Джованни Бруно — небогатый дворянин, рано оставивший военную службу — хотя бы изредка беседовал с сыном о природе, совершая с ним дальние прогулки. Так поступали в те времена очень немногие. Как-то вечером, вспоминал позже Джордано, после приятельской пирушки, один из соседей сказал: «Никогда я не был так весел, как сейчас». Джованни ответил: «Никогда ты не был более глуп, чем сейчас».

По-видимому, он презирал веселье «утробное», вызванное обильной пищей и вином. И в этом не походил на жизнерадостных чревоугодников и пьяниц, воспетых Франсуа Рабле.

Вряд ли ему предоставлялось много беспечных часов. Жизнь в плодородной и, как называли ее в старину, Счастливой Кампанье была не сладкой.

Природа сделала все для того, чтобы жители этого прекрасного уголка Италии обитали в радости и довольстве. Однако социальные бури XVI века не миновали этой «райской обители». Неаполитанское королевство находилось под игом Испании. Испанский король Филипп II — замкнутый фанатичный католик, кабинетный деспот, грезивший о мировом господстве, — признавал только власть жестокости и силы. Его империя распространилась на огромные территории. В Европе ей покорились Нидерланды и половина Италии, за океаном — обширные районы Центральной и Северной Америки.

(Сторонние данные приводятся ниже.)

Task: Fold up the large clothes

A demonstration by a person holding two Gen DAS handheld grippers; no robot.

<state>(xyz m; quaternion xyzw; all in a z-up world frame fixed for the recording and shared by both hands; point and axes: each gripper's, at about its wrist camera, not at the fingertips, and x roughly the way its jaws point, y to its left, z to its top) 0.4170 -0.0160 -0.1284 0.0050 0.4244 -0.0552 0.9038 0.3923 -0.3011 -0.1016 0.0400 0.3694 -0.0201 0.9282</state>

Расширение империи увеличивало не только ее мощь, но и слабость. Управлять разрозненными территориями было все труднее. Филипп II старался железной рукой подавлять все проявления недовольства. Но трава, как известно, и камень дробит. А в ответ усиливались гонения на свободолюбивых граждан. Напряжение нарастало, и многое предвещало неизбежное поражение стареющего Филиппа II.